Não há mais ninguém aqui. As vozes calaram-se. Só eu e minha
imaginação. Eu a vejo surgir desfocada, como que vindo do horizonte, o calor sobe
do chão. Meio-dia. Miragem. Coço os olhos. Não pode ser! ela nunca sairia da
toca ao meio-dia. Mas saiu. Só que era meia-noite e eu havia me enganado. Não
era ela ainda. Onde ela estaria dormindo agora?
Devo ter bebido muito café. Deve ser alguma espécie de
alucinação. A pequenina raposa vermelha me encara fixamente enquanto eu
escrevo. Ela sussurra coisas, sou encantada, ela diz. Onde você estava ontem à
noite? Eu preciso que você escreva sobre tocas, esconderijos, e espreitas. Sem
espreita eu não chegaria até aqui. Uma raposa urbana precisa de muita arte para
sobreviver.
Ela pisca seus olhos amarelos. Até poderia ser um cão de uma
raça exótica, mas não é. Ela acomoda sua cauda envolta do corpo pequenino que
parece diminuir com o gesto. Ela continua falando. Sabe o que tirei no I-Ching ontem? “Três raposas são
capturadas nos campos. Recebe uma flecha amarela.” Sei que não deveria falar
com ela, mas arrisquei perguntar: e o que isso significa? Não posso dizer, ela
respondeu, eu era a quarta raposa. Tire suas conclusões.

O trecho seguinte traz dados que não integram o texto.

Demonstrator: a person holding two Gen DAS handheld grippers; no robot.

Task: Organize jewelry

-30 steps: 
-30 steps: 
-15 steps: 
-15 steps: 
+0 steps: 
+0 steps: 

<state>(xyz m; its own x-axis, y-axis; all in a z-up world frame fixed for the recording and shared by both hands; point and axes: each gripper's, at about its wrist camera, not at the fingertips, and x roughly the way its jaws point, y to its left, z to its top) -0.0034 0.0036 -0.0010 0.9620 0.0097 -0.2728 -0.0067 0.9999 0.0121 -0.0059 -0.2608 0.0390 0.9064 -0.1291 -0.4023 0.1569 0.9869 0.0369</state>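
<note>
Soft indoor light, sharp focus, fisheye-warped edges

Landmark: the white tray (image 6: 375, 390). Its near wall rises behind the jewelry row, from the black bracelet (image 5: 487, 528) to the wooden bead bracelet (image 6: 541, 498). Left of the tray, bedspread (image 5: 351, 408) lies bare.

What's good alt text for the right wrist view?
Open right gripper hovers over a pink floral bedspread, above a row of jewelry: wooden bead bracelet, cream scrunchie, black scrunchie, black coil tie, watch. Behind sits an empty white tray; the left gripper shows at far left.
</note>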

Quem era as outras três? Elas eram e eu estou aqui. Tenho
sono, meu corpo dói, e eu não vejo nada além do meu umbigo. Por mim todo o
mundo poderia se apagar agora. Piscando. O que se faz quando se está cansada e o
caminho está no meio? Você se materializa e se mistura à multidão, com sorte
passa despercebida. Eles pensam que sua cauda é um rabo-de-cavalo e que você
bem poderia ser alguém. É como o Diabo vestido de gente tentando esconder os
cascos.
Os dias estão todos cegos, sabia? Seus olhos secaram quando
pariram o mar. Eu roubei o fogo de Prometeu e o transformei em pelo. Fulgurante
e invisível. Não é engraçado? E assim ela prosseguiu a noite toda e por vários
dias. E para aqueles que perguntaram, é isso o que a raposa fala. Ah, é claro que
ela também cantou aquela música absurda.